*** Begin section ***

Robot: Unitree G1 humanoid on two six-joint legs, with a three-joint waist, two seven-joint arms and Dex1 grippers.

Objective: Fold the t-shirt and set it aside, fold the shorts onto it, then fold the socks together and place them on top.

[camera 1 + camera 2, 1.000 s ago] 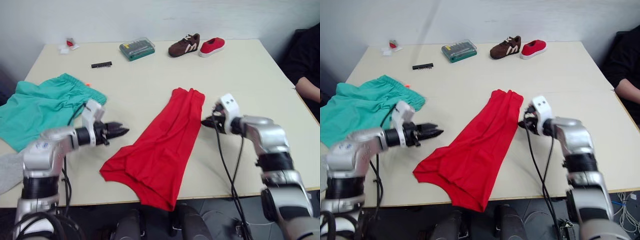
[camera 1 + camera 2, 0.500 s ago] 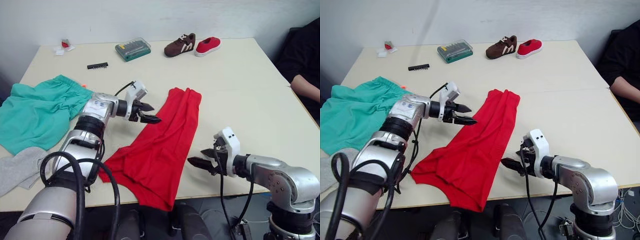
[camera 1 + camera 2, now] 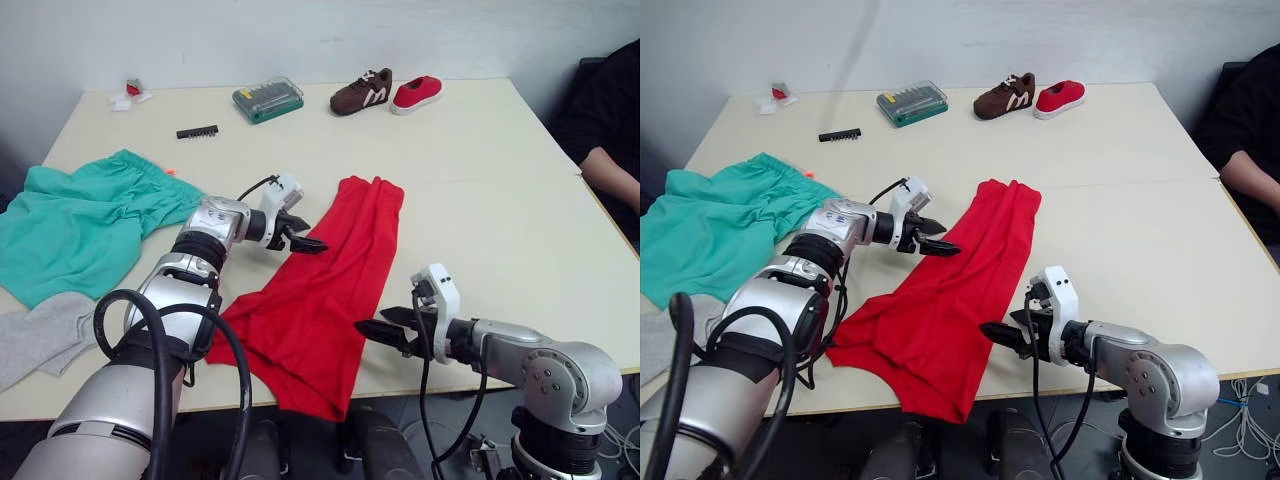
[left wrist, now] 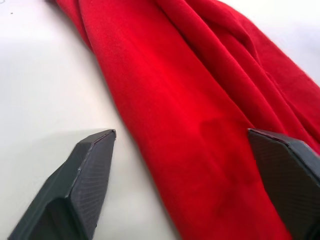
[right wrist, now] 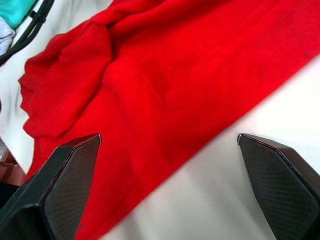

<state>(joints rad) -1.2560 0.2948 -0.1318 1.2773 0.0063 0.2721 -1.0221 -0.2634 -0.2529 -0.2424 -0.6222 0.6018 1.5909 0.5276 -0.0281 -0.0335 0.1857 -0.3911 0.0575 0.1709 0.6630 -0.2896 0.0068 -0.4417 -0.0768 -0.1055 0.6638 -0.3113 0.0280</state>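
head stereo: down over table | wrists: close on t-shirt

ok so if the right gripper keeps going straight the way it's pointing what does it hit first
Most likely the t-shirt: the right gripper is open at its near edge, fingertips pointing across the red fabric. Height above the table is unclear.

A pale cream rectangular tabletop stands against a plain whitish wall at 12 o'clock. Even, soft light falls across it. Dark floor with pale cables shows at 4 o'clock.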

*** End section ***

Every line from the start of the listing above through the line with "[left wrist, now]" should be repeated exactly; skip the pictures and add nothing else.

[Result of this task]
Robot: Unitree G1 humanoid on two six-joint legs, with a three-joint waist, two seven-joint arms and Dex1 grippers.

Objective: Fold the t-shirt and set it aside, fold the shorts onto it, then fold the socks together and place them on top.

[camera 1 + camera 2, 1.000 s ago] 
[camera 1 + camera 2, 0.500 s ago] 
[camera 1 + camera 2, now] 
[left wrist, now] 

There is nothing more to the exercise.